I kept writing and reading instead of doing the more DH-specific data visualization I was intending to do. But it’s so interesting! I’m writing about filters, you know, Instagram style filters, but I’m extending the notion of filter by seeing technological and cultural filters as basically the same thing. I talk a bit about that in the presentation I did a couple of weeks ago, and am working on writing that out properly so it makes sense.

But one example of how cultural and technological filters mix is the skin-tone bias in photography, especially 20th century photography, although today’s digital cameras aren’t perfect either. Early photographic colour film was designed to show white people’s skin in detail, but did a terrible job of representing a person with darker skin – especially when people with very different skin tones were in the same image. There were complaints from parents – for instance at poorly lit children with darker skin in diverse school groups – from the 1950s on, but it wasn’t until the 70s that Kodak actually did anything about the problem, and then only because companies wanting to sell dark woods and chocolates wanted film that would show the detail better.

An older "Shirley card" for skin tone and colour calibration of cameras.
An older “Shirley card” for skin tone and colour calibration of cameras.
Recent, international calibration image.
Recent, international calibration image.

Lorna Roth, who wrote an interesting article about this history (“Looking at Shirley, the Ultimate Norm: Colour Balance, Image Technologies, and Cognitive Equity“, 2009), notes that an important reason there were no real campaigns for film producers to create film that did a better job of representing darker skin tones was our general assumption that technology and science are objective – we thought photographs just were that way. But “[h]ad NASA, the U.S. intelligence service, or meteorological scientists already completed their research on photography of low-light areas at the time of the popular development of still photography, the evolution of film chemistry might have unfolded quite differently,” and it could certainly have changed once those developments were in place.

Sylveeta McFadden’s article in Buzzfeed, “Teaching the Camera to See My Skin“, is a very interesting personal take on this.

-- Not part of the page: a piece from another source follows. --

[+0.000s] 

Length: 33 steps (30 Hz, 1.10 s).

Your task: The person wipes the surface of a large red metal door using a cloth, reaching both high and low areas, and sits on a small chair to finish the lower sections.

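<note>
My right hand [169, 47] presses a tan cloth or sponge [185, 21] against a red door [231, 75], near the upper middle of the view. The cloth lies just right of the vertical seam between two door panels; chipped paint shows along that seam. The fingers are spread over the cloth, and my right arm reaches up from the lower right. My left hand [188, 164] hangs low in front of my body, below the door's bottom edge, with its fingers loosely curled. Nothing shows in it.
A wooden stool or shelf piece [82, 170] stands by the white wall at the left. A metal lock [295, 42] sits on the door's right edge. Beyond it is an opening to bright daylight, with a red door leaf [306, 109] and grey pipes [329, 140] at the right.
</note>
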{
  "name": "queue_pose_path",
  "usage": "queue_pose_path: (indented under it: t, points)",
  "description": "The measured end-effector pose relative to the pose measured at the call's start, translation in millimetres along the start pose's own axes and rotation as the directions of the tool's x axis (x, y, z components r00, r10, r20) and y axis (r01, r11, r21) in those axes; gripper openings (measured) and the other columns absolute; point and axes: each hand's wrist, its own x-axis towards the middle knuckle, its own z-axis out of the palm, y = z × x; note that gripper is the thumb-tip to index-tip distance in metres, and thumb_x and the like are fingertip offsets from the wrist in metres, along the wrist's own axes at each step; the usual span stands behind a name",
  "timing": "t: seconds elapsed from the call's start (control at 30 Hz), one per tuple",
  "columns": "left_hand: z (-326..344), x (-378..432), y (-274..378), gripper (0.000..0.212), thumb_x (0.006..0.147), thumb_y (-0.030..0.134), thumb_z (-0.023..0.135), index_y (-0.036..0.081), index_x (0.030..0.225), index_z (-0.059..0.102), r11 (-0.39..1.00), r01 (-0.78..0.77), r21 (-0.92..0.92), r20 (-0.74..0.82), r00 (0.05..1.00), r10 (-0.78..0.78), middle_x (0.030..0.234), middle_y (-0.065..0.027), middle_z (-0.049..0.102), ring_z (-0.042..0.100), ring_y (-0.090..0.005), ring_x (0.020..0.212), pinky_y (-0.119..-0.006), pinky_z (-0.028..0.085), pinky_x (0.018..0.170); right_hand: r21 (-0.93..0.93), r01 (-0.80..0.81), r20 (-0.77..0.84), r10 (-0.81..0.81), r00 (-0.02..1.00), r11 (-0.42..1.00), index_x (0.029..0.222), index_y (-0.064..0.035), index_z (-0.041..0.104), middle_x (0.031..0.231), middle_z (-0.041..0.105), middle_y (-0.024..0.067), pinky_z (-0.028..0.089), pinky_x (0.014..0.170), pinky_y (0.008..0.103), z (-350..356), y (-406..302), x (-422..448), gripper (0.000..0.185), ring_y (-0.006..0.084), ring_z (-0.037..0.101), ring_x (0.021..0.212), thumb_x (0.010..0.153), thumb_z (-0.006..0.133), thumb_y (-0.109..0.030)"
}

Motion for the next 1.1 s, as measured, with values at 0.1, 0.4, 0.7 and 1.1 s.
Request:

And the comments on the Jezebel article about the same topic are wonderful explanations of how disgust at how badly conventional photography represents darker skin is a pretty common motivation for taking selfies:

Her piece is beautiful and I struggle with this thought ALL the time. Growing up all of my girlfriends (and immediate female relatives) were white. I would watch them effortlessly take a photo or get their photo taken and in return get an image that looked just like them. I never really felt that way. I still don’t – unless I take my own photo. And people call it vanity but really I just want to be able to see myself in a picture. I don’t see myself in other people’s photos, I just don’t. 

And another:

Ive alwaaays felt this way too. Some people laugh at me for wanting to take selfies rather than have someone take the photo but I’ve always felt kind of shitty pre smartphone era when the photos would come back developed and I just woudnt look like me. I think there is a features proportions issue as well as skin colour issue. – Ive felt like its not just me but other black people I see in photos too .

McFadden writes the same thing at Buzzfeed:

I couldn’t help but feel that what that photographer saw was so wildly different from how I saw myself. Is that how you see me? Could you not see blackness? Its varying tones and textures? And do you see all of us that way? (..) I started taking pictures to self protect. I just couldn’t bear seeing anymore shitty pictures of me. I didn’t want know what I wanted these images to say, but I knew I could make something beautiful.

I’m going to be using this case in talking with students about how technological determinism, cultural co-construction and how technology encodes cultural biases, that’s for sure.